Changes in drought pattern has been reported in recent studies in neighboring countries of Bangladesh (Pal and At-Tabbaa 2011; Mishra and Liu 2014; Wang et al. 2014; Chen and Sun 2015; Ge et al. 2016; Wang et al. 2017). Pal and At-Tabbaa (2011) reported an increasing tendency in moderate droughts over India including the northeast part of India bordering Bangladesh for the period 1871–2005. An increase in moderate droughts by 66% and severe droughts by 79% in northeast India for the period 1951–2010 have also been reported by Mishra and Liu (2014). Present study found increase in all categories of droughts in most of the seasons in the eastern regions of Bangladesh bordering northeast of India. This study also collaborates with the findings of Ge et al. (2016) that the severity of droughts is increasing in the areas of India where rice is the major crop. Similar changes in drought pattern in China have been reported in recent years. Wang et al. (2014) found significant increase in dry conditions in Central China for the period 1961–2012 in terms of both SPI and SPEI. Chen and Sun (2015) reported that droughts have become more frequent and severe across China since the late 1990s. Wang et al. (2017) found northwest China became significantly wetter and central China became more arid over the period 1961–2009 due to changes in climate.

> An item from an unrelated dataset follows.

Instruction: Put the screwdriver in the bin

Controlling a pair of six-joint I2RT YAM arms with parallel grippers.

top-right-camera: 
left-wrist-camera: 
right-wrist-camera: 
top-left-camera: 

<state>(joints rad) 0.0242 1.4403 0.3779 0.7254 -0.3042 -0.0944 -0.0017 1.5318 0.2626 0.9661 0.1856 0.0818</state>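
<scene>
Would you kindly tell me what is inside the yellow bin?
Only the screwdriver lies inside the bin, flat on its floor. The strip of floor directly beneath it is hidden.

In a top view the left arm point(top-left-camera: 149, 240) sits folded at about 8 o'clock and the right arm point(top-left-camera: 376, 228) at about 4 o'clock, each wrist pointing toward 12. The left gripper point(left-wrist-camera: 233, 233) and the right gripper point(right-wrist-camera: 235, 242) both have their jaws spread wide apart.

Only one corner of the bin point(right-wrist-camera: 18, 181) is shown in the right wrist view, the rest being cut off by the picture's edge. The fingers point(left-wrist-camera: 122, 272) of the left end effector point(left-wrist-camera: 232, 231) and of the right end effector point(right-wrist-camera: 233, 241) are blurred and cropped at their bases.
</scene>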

The present study suggests that the droughts during cropping seasons of Bangladesh are changing with the changes of climate. Overall, there is a decrease in average drought frequency in major crop growing seasons. Trend analysis of rainfall and temperature data reveals that significant increase of mean temperature in almost all the months and no significant change in rainfall in any of the months are the cause of increasing frequency of droughts in the regions where droughts were less frequent.

5 Conclusion

The drought patterns during cropping seasons have changed in Bangladesh in recent years due to the changes in spatial and temporal pattern of rainfall and temperature. This study reveals that frequency of droughts has increased in the regions which are historically considered as less prone to droughts and increase in the region, particularly the north and northwest Bangladesh where droughts were more frequent. Changes in return periods of droughts have made spatial distribution of droughts more uniform in all the crop growing seasons under study. Increase in the return period of droughts in north and northwest Bangladesh in most of the seasons has made droughts less frequent in Bangladesh in recent years. Analysis of reported crop damage by droughts in recent years collaborates the finding. The study indicates that changes in spatial pattern in rainfall and temperature have changed the spatial and temporal pattern of droughts in Bangladesh. In future, global climate model projected rainfall and temperature data can be used to understand the possible future changes in drought pattern. Furthermore, the changes in hydrological and socio-economic droughts should be studied in order to assess the impacts of droughts on agricultural production and population.